А если все же пойти навстречу широкому общественному мнению, пусть и не слишком просвещенному, и отказаться от ГМО, без которых мы тысячелетиями обходились?
Почему нельзя вернуться к традиционным методам селекции, которые ведь как-то нас до сих пор вывозили? Прежде всего потому же, почему мы не собираемся возвращаться к паровой или конской тяге, отменив двигатель внутреннего сгорания. Сопротивление внедрению ГМО, которое, как видно из акции Chipotle, сегодня набирает силу и в Америке, представляет собой угрозу для беднейшей части человечества, постоянно балансирующей на грани недоедания, голода или даже переступающей эту грань. До сих пор нам удавалось как-то (не слишком успешно) поспевать за ростом населения традиционными методами селекции, но они явно отстают. Более того, любые сельскохозяйственные культуры имеют свой срок эксплуатации: сегодня мы уже не употребляем в пищу тех, какие были в ходу у наших предков каких-нибудь сто лет назад. Индия была в свое время спасена от массового голода благодаря так называемой «зеленой революции», но сегодня ее эффект слабеет на глазах, поскольку она была основана на потреблении невосполнимых ресурсов. ГМО — одна из мер, которые могут предотвратить грозящий дефицит продовольствия. И, однако, многие европейские страны, оказывая помощь беднейшим африканским, требуют от них обязательства не принимать и не внедрять у себя культуры ГМО. Это как если бы я угостил нищего хлебом с жестким условием, чтобы он не мазал его маслом.

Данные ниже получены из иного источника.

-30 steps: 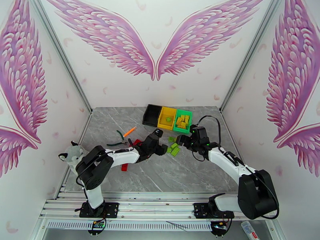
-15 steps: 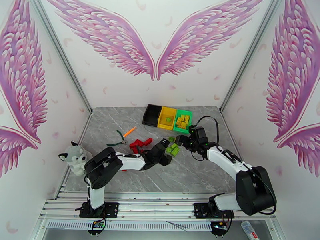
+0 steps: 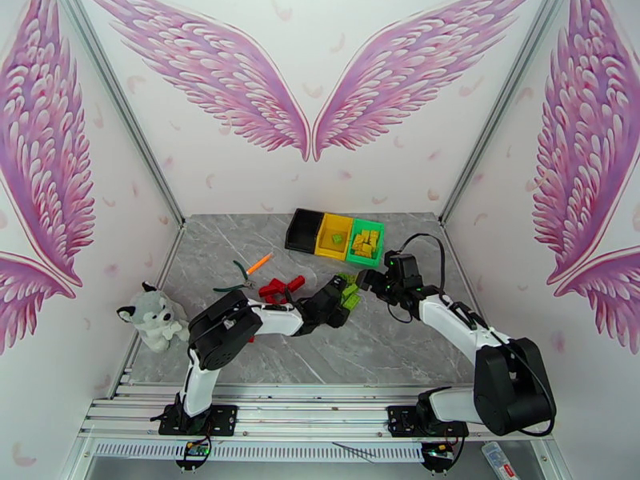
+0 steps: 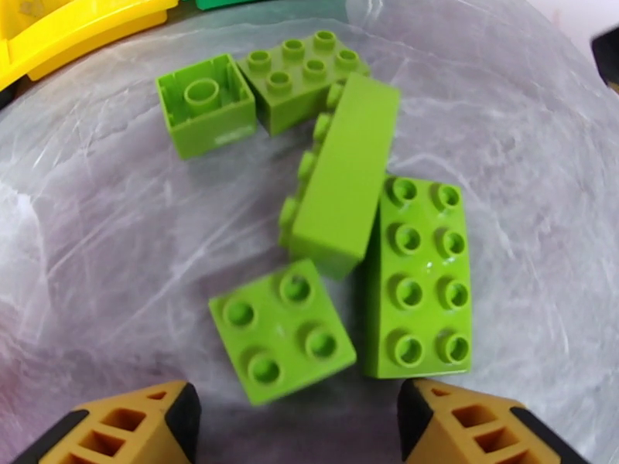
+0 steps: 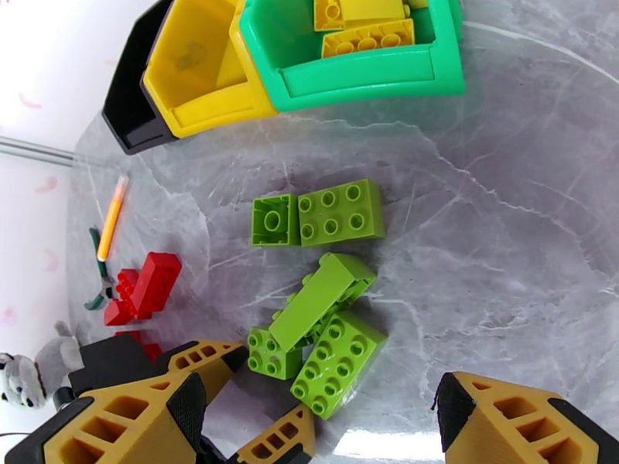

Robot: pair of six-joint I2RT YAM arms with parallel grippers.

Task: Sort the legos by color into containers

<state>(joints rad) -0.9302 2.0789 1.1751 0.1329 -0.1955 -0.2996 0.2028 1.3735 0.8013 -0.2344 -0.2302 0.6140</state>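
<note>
Legos (image 3: 350, 291) lie loose around the middle of the grey marbled surface (image 3: 384, 346). Far left, a plush husky (image 3: 156, 318) stands by the edge, then come orange-handled pliers (image 3: 246, 274) and a clump of red bricks (image 3: 280, 287). Next is the left pincer (image 4: 298, 427), its yellow fingers (image 4: 124, 423) apart with nothing between them, hanging just short of five light green bricks (image 4: 418, 280). A square one lies nearest, with a long one beside it and another tipped on its side against them. Two more lie further off, one of them upside down. Right of that cluster the right pincer (image 5: 319, 411) is spread wide too, holding nothing. Along the far side runs the row of bins: the black bin (image 5: 128, 110), the yellow bin (image 5: 209, 110) with a small green brick (image 3: 338, 238) in it, and the green bin (image 5: 364, 75) with yellow bricks (image 5: 367, 39) inside.
</note>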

Но можно посмотреть и шире. Все подобные движения, желающие приделать прогрессу тормоза, возникают почти исключительно в зажиточных обществах, влиятельная часть которых, удовлетворенная собственным уровнем жизни и принимая во внимание бесспорную ограниченность планетарных ресурсов, требует стазиса, отказа от новшеств и экспериментов. Но это требование парадоксальным образом противоречит одному из самых фундаментальных законов природы, второму началу термодинамики, отождествляющему стазис с максимальным беспорядком, энтропией, достигшей единицы, тепловой смертью. В нашей, пусть и малоизученной, вселенной мы можем быть до конца уверены только в одном: тот, кто не пытается идти вперед, — не стоит на месте, а просто падает.